Le diagnostic réalisé par la Banque mondiale réunit de nouveaux éléments prouvant que
et, ce faisant, augmente leurs chances de s’épanouir pleinement. Un constat qui souligne l’importance des nouveaux Objectifs de développement durable (ODD) qui visent à assurer l’accès à des points d’eau véritablement sûrs — une ambition vitale par rapport aux simples améliorations techniques (comme la couverture des puits ou la pose de conduites) voulues par les objectifs du Millénaire pour le développement. « Améliorer » l’eau ne suffit pas. Car l’on voit bien que l’eau polluée provenant de sources pourtant améliorées fait partie intégrante des problèmes rencontrés dans des pays pré-émergents comme le Niger et la RDC.Selon le diagnostic réalisé en RDC, à peine 4 millions de Congolais (sur un total de 80 millions d’habitants) ont accès à une eau gérée en toute sécurité, c’est-à-dire à une alimentation à domicile avec une eau de qualité disponible à la demande. Ce que la plupart des pays développés tiennent pour acquis y reste encore une exception. La situation est encore plus critique en ce qui concerne l’accès à des services d’assainissement gérés en toute sécurité (un autre indicateur des ODD) : le pays ne dispose même pas d’une usine sûre de traitement et d’élimination des eaux usées. La construction d’infrastructures ne parviendra pas, à moyen terme, à résoudre ces besoins gigantesques.
Pour le Niger comme pour la RDC, le diagnostic insiste sur la nécessité urgente de s’atteler aux besoins des populations isolées, à travers des solutions sans infrastructure, axées sur le traitement de l’eau au point d’utilisation. Ces solutions consistent notamment à faire bouillir l’eau, utiliser des filtres ou encore des comprimés de chlore. Les enfants seraient ainsi mieux protégés et moins exposés aux diarrhées, aux inflammations chroniques de l’intestin et aux infestations de parasites, qui contribuent à la malnutrition. L’analyse souligne également l’importance des normes et des comportements pour garantir un traitement de l’eau systématique et non pas seulement ponctuel en cas de flambée épidémique (de choléra par exemple), ce qui passe par un travail de sensibilisation auprès d’un maximum de ménages.

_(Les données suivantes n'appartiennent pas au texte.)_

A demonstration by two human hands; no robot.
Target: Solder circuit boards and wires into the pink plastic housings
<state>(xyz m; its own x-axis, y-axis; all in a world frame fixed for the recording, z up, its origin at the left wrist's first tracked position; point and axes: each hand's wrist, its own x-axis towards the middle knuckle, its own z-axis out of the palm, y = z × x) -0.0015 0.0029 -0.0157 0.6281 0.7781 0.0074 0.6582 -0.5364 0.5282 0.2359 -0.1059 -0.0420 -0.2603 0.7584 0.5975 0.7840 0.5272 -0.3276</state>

Il faut de toute évidence faire preuve d’ambition. Heureusement, les ODD placent la barre suffisamment haut pour planifier les infrastructures de long terme indispensables pour remédier aux carences de fond. Mais dans des pays pré-émergents comme le Niger et la RDC, ces visées à long terme doivent aller de pair avec des interventions concrètes plus immédiates afin d’améliorer dès aujourd’hui la qualité de l’eau, pour protéger les enfants et les aider à déjouer les pronostics.
Il y a une vingtaine d’années, la chanson « Être né quelque part » nous rappelait que la naissance est une loterie : personne en effet ne choisit « les trottoirs de Manille, de Paris ou d’Alger pour apprendre à marcher ». Plus que jamais, nous devons réitérer notre engagement à faire en sorte que chaque nouveau-né démarre sa vie en toute confiance et fasse ses premiers pas en toute sécurité. Cela passe impérativement par l’accès à une eau potable sûre.